• **WHAT THE TASK REQUIRES**
In the listing below, print exactly the lines from the first through the one that contains "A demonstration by".

**********

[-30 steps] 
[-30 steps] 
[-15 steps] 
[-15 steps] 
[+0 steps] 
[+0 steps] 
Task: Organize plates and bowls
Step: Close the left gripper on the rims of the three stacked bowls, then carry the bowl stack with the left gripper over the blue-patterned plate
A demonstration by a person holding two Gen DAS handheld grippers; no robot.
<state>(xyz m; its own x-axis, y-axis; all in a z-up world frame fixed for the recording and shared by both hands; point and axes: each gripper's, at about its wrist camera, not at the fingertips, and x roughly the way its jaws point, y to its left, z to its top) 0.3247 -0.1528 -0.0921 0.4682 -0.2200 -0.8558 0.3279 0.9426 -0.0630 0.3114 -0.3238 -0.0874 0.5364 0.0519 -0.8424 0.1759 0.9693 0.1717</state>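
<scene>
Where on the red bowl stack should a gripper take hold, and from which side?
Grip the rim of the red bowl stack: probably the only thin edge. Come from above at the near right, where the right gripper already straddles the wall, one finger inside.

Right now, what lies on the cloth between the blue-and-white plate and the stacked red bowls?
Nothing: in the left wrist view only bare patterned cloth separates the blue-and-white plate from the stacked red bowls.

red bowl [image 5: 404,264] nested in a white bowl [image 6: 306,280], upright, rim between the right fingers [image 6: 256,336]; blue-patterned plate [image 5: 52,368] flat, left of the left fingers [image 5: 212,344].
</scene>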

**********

• **FINAL ANSWER**
[-30 steps] 
[-30 steps] 
[-15 steps] 
[-15 steps] 
[+0 steps] 
[+0 steps] 
Task: Organize plates and bowls
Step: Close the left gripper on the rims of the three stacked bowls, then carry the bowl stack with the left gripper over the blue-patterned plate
A demonstration by a person holding two Gen DAS handheld grippers; no robot.

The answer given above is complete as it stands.